As you have probably heard, in 2010 the Enterprise Program (EP) will not have an agency-wide request for proposals for new Enterprise Units. Chuck Myers, our Deputy Chief, made this decision. There were a number of reasons why he made it. Two include: (1) a survey of recent EP clients and a reply due sent to the Regions, Stations, Area, and WO Staff Directors did not demonstrate a compelling need for new units outside of what we currently offer, or could offer, from existing units, and, (2) In an era of probable declining federal budgets it may make more sense to continue to solidify our base rather than add new units. This does not mean we would not continue to grow the program from within; we may well do so, but in as deliberate and considered manner as possible.
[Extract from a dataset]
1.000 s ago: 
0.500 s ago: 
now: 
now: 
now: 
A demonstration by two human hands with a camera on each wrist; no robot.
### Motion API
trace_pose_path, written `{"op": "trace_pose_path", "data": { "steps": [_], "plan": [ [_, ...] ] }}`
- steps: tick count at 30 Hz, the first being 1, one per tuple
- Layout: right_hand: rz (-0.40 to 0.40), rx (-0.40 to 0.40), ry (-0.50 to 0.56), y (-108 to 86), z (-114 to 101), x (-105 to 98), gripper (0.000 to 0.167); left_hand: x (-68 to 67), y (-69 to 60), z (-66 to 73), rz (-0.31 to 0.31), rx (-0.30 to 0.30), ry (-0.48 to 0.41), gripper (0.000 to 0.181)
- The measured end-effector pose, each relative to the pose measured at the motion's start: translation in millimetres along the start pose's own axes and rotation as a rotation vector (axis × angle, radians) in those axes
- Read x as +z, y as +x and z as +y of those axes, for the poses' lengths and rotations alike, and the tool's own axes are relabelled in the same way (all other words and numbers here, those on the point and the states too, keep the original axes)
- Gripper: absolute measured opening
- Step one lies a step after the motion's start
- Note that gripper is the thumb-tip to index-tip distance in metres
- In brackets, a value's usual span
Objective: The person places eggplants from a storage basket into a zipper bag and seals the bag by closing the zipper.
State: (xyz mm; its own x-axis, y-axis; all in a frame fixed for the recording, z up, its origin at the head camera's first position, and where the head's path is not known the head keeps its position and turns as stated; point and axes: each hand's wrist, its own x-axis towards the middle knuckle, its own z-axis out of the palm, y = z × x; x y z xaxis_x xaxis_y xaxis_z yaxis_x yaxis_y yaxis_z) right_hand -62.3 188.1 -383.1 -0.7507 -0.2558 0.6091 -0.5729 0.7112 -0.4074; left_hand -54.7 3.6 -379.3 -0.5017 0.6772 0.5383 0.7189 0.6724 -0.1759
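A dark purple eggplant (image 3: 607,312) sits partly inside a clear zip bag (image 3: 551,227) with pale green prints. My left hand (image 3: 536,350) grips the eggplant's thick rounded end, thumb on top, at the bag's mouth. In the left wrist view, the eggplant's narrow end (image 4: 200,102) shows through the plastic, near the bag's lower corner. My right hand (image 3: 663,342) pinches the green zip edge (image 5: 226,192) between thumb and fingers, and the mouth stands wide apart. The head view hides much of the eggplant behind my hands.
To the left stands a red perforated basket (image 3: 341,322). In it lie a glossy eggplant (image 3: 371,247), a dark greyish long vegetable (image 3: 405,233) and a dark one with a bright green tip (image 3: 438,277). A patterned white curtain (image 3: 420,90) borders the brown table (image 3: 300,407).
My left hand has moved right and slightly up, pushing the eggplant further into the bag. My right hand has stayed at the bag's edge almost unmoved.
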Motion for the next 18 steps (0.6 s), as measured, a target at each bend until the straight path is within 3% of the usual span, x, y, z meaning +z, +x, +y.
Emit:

So, instead of a focus on growth, I am now that much more focused on quality assurance. While we all know our quality is quite good, as evidenced by our client and employee surveys, there is always room to improve. It is in relation to the work we do for our clients and all aspects of employee satisfaction. It also relates to our roles and responsibilities in the various administrative processes we all work with on a daily basis. On page 3 of this newsletter, the topic of quality and how we can continue to strengthen this fundamental aspect of Enterprise is further explored.
It is now getting into the busiest time of the year. In addition to being ever watchful around safety considerations – our first priority is always to get home safe and sound each and every day – please continue to think about how you can make your unit improve upon what you have already accomplished. I am not saying it will be easy, but I am asking you to think about, discuss, and act upon how we might do so. I want Enterprise to be the first choice for clients because of our exceptionally high quality when it comes to the products and services we offer. Focusing on these efforts will continue to further strengthen our position in the coming years.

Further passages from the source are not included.